### Aim of the exercise
Begin with the line below holding "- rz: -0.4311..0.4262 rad" and go on through the line holding "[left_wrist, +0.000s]", duplicating each line exactly and leaving out pictures.

===

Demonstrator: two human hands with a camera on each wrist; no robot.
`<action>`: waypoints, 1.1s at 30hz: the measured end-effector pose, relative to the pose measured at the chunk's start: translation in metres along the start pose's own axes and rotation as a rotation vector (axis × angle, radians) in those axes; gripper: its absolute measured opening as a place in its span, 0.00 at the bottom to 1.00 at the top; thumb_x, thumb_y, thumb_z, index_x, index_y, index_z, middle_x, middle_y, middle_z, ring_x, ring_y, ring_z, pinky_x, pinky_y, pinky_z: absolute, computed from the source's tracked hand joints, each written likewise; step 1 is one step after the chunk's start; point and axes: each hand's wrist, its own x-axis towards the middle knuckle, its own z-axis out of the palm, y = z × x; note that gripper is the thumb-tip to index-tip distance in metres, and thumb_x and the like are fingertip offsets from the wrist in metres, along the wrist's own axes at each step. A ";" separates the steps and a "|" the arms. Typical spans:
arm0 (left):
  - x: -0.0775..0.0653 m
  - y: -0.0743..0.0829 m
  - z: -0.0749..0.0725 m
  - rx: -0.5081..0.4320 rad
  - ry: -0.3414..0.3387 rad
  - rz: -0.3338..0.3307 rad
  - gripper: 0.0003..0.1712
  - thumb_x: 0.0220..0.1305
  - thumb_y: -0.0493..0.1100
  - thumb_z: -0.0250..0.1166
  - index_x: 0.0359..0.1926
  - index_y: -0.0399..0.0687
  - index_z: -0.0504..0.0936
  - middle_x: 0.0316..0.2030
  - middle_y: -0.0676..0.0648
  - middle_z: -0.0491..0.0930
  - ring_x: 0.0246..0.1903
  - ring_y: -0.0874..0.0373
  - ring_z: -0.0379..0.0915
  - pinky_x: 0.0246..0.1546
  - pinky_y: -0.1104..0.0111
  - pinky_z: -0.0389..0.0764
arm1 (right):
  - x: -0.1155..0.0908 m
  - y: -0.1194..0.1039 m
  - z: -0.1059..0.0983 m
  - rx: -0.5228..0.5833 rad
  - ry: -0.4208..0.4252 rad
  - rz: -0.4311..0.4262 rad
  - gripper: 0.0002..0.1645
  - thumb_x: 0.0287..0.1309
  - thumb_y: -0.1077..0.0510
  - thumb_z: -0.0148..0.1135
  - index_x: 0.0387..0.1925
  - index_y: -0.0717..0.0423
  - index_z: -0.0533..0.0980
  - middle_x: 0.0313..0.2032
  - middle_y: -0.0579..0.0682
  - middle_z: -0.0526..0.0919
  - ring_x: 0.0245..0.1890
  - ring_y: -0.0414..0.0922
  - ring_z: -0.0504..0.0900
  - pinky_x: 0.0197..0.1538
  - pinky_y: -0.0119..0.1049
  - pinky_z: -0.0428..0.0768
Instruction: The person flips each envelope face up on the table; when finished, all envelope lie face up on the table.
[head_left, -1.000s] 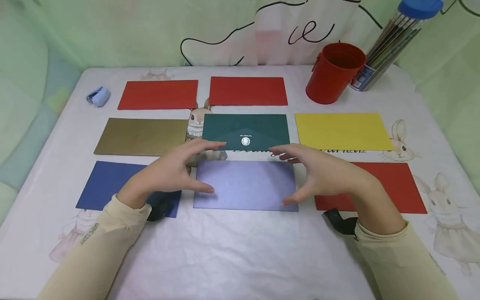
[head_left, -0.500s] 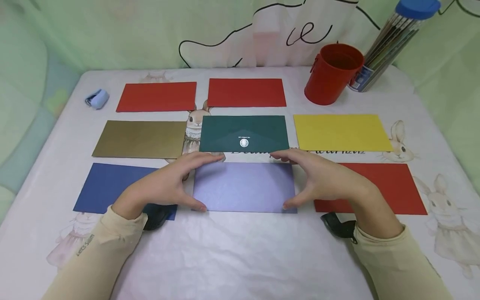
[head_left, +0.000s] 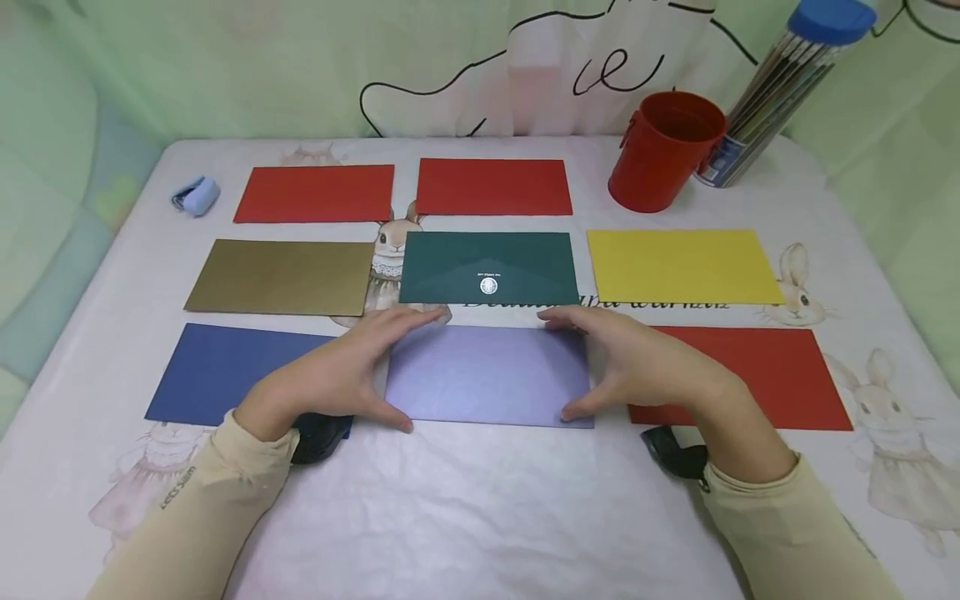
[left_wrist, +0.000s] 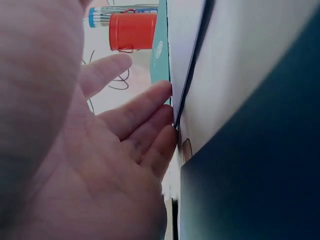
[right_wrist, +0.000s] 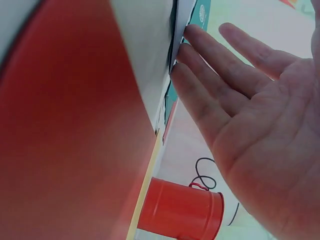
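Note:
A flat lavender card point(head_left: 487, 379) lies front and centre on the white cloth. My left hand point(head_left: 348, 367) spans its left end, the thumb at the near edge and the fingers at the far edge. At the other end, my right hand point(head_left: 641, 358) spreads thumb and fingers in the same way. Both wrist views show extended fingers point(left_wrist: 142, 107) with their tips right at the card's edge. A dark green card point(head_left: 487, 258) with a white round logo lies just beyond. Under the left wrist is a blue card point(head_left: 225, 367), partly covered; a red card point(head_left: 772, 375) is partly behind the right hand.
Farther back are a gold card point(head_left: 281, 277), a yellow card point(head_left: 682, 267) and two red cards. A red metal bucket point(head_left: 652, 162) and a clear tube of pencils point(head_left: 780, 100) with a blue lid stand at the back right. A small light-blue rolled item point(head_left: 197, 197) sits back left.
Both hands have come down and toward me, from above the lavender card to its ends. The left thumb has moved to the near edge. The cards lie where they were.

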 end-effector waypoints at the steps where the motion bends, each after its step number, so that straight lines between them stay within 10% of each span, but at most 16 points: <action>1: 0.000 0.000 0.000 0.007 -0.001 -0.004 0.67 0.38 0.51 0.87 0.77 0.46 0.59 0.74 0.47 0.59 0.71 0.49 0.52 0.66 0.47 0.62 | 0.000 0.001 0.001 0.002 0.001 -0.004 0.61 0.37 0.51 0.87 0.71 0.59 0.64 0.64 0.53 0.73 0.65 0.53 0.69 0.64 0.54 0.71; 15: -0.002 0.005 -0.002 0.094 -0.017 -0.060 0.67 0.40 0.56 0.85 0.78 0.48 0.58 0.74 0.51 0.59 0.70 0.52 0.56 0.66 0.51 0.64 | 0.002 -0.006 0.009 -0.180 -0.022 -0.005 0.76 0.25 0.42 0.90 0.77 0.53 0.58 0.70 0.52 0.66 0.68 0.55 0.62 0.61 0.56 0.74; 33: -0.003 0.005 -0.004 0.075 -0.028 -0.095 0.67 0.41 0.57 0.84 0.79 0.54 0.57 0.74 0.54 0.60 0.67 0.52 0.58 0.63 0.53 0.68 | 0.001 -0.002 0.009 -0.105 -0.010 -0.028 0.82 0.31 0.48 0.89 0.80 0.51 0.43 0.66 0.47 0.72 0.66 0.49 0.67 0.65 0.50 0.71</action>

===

### Result below
  - rz: -0.4311..0.4262 rad
  - gripper: 0.0002..0.1645
  - thumb_x: 0.0287..0.1309
  - thumb_y: -0.1077..0.0510
  - thumb_z: -0.0148..0.1135
  - index_x: 0.0387..0.1925
  - index_y: -0.0717..0.0423
  - index_z: -0.0533..0.0980
  - middle_x: 0.0313..0.2032
  - middle_y: -0.0579..0.0682
  - middle_z: -0.0526..0.0919
  - ring_x: 0.0245..0.1890
  - ring_y: -0.0414..0.0922
  - ring_z: -0.0504..0.0900
  - pinky_x: 0.0197..0.1538
  - pinky_y: -0.0119..0.1049
  - pinky_z: -0.0428..0.0768
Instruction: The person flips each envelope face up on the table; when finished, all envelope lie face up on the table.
[head_left, -1.000s] 
[head_left, -0.500s] 
[head_left, +0.000s] 
[left_wrist, +0.000s] 

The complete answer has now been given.